» **Task details**:
Reproduce each line of the material precisely.

» **Raw data**:
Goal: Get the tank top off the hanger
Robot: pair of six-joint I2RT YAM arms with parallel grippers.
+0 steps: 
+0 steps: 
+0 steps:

» **Your solution**:
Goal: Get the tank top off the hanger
Robot: pair of six-joint I2RT YAM arms with parallel grippers.
+0 steps: 
+0 steps: 
+0 steps:

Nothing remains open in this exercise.